*What the exercise asks:*
A word-for-word transcription of every record is needed.
——————
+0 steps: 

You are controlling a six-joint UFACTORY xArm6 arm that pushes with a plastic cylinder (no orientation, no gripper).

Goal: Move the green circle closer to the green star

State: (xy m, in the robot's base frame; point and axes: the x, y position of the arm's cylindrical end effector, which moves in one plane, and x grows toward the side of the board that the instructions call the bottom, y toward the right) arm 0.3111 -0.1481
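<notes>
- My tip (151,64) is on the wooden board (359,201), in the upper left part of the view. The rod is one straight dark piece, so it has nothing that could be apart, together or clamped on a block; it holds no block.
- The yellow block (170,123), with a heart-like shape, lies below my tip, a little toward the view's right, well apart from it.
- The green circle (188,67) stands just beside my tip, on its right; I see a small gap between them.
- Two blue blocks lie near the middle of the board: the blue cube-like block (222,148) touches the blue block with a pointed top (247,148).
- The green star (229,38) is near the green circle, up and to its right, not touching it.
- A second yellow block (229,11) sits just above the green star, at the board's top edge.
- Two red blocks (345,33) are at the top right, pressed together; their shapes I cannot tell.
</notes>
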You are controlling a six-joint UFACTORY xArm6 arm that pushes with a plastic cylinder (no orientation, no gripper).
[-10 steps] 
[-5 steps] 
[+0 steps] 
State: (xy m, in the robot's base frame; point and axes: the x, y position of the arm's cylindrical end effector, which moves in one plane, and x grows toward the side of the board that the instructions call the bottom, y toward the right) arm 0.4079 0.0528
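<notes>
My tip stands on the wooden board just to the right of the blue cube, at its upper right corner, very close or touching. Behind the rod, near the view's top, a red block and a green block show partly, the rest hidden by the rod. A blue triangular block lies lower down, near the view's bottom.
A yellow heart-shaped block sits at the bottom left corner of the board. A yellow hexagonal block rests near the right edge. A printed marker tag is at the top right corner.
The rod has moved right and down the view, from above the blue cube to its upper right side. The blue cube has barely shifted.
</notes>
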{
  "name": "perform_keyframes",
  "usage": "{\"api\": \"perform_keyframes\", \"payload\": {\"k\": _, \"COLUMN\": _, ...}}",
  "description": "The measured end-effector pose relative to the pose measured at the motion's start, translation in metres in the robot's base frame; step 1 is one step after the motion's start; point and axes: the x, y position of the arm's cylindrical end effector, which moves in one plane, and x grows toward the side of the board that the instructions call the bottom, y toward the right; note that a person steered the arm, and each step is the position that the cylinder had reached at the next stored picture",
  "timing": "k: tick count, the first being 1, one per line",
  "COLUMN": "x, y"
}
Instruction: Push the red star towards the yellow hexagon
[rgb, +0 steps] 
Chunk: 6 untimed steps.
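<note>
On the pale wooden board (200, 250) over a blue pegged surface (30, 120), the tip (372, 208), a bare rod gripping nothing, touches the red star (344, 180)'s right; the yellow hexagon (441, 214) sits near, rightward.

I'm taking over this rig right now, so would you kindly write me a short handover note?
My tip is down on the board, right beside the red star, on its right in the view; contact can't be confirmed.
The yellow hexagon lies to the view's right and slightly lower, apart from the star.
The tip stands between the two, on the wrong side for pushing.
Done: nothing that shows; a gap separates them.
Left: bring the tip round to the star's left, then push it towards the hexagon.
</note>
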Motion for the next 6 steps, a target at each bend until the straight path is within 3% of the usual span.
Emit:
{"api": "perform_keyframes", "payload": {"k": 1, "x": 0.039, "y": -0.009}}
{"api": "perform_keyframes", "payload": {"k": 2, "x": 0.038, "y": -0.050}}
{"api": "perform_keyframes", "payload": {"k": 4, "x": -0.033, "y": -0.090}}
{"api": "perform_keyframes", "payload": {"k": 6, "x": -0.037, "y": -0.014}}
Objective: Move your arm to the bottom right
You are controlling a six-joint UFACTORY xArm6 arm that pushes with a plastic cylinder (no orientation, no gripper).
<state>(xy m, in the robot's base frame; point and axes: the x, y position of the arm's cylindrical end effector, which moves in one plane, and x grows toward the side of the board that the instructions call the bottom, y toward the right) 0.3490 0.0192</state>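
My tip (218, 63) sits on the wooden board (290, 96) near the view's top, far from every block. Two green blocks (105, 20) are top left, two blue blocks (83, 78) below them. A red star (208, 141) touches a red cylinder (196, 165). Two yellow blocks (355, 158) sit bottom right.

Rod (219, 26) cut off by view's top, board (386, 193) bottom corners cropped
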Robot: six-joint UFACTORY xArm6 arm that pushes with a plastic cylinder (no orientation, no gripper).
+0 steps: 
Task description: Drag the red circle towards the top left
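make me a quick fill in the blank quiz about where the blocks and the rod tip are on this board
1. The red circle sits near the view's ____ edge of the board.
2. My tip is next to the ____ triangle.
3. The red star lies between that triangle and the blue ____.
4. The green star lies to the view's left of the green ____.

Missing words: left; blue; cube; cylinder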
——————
*Answer area:*
+0 steps: 

You are controlling a six-joint UFACTORY xArm6 arm that pushes with a plastic cylinder (no orientation, no gripper).

Goal: Move the green circle closer to the green star

State: (xy m, in the robot's base frame; point and axes: the x, y position of the arm's cylindrical end effector, which moves in one plane, and x grows toward the side of the board that the instructions call the bottom, y toward the right) arm 0.3111 -0.1481
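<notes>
- My tip (151,64) is on the wooden board (359,201), in the upper left part of the view. The rod is one straight dark piece, so it has nothing that could be apart, together or clamped on a block; it holds no block.
- The yellow block (170,123), with a heart-like shape, lies below my tip, a little toward the view's right, well apart from it.
- The green circle (188,67) stands just beside my tip, on its right; I see a small gap between them.
- Two blue blocks lie near the middle of the board: the blue cube-like block (222,148) touches the blue block with a pointed top (247,148).
- The green star (229,38) is near the green circle, up and to its right, not touching it.
- A second yellow block (229,11) sits just above the green star, at the board's top edge.
- Two red blocks (345,33) are at the top right, pressed together; their shapes I cannot tell.
</notes>
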You are controlling a six-joint UFACTORY xArm6 arm that pushes with a plastic cylinder (no orientation, no gripper).
[-10 steps] 
[-5 steps] 
[+0 steps] 
State: (xy m, in the robot's base frame; point and axes: the x, y position of the arm's cylindrical end effector, which moves in one plane, and x grows toward the side of the board that the instructions call the bottom, y toward the right) arm 0.4079 0.0528
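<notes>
My tip stands on the wooden board just to the right of the blue cube, at its upper right corner, very close or touching. Behind the rod, near the view's top, a red block and a green block show partly, the rest hidden by the rod. A blue triangular block lies lower down, near the view's bottom.
A yellow heart-shaped block sits at the bottom left corner of the board. A yellow hexagonal block rests near the right edge. A printed marker tag is at the top right corner.
The rod has moved right and down the view, from above the blue cube to its upper right side. The blue cube has barely shifted.
</notes>
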{
  "name": "perform_keyframes",
  "usage": "{\"api\": \"perform_keyframes\", \"payload\": {\"k\": _, \"COLUMN\": _, ...}}",
  "description": "The measured end-effector pose relative to the pose measured at the motion's start, translation in metres in the robot's base frame; step 1 is one step after the motion's start; point and axes: the x, y position of the arm's cylindrical end effector, which moves in one plane, and x grows toward the side of the board that the instructions call the bottom, y toward the right; note that a person steered the arm, and each step is the position that the cylinder had reached at the next stored picture",
  "timing": "k: tick count, the first being 1, one per line",
  "COLUMN": "x, y"
}
Instruction: Push the red star towards the yellow hexagon
[rgb, +0 steps] 
Chunk: 6 untimed steps.
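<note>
On the pale wooden board (200, 250) over a blue pegged surface (30, 120), the tip (372, 208), a bare rod gripping nothing, touches the red star (344, 180)'s right; the yellow hexagon (441, 214) sits near, rightward.

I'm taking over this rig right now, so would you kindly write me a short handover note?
My tip is down on the board, right beside the red star, on its right in the view; contact can't be confirmed.
The yellow hexagon lies to the view's right and slightly lower, apart from the star.
The tip stands between the two, on the wrong side for pushing.
Done: nothing that shows; a gap separates them.
Left: bring the tip round to the star's left, then push it towards the hexagon.
</note>
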Motion for the next 6 steps, a target at each bend until the straight path is within 3% of the usual span.
Emit:
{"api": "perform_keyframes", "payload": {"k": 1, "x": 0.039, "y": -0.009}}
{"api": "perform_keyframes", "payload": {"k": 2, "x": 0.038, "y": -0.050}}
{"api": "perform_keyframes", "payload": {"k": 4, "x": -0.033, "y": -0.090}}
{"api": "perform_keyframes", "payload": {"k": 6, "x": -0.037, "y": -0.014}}
Objective: Move your arm to the bottom right
You are controlling a six-joint UFACTORY xArm6 arm that pushes with a plastic cylinder (no orientation, no gripper).
<state>(xy m, in the robot's base frame; point and axes: the x, y position of the arm's cylindrical end effector, which moves in one plane, and x grows toward the side of the board that the instructions call the bottom, y toward the right) 0.3490 0.0192</state>
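My tip (218, 63) sits on the wooden board (290, 96) near the view's top, far from every block. Two green blocks (105, 20) are top left, two blue blocks (83, 78) below them. A red star (208, 141) touches a red cylinder (196, 165). Two yellow blocks (355, 158) sit bottom right.

Rod (219, 26) cut off by view's top, board (386, 193) bottom corners cropped
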Robot: six-joint UFACTORY xArm6 arm that pushes with a plastic cylinder (no orientation, no gripper).
+0 steps: 
Task description: Drag the red circle towards the top left
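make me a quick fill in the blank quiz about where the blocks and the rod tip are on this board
1. The red circle sits near the view's ____ edge of the board.
2. My tip is next to the ____ triangle.
3. The red star lies between that triangle and the blue ____.
4. The green star lies to the view's left of the green ____.

Missing words: left; blue; cube; cylinder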

No further work remains on the exercise.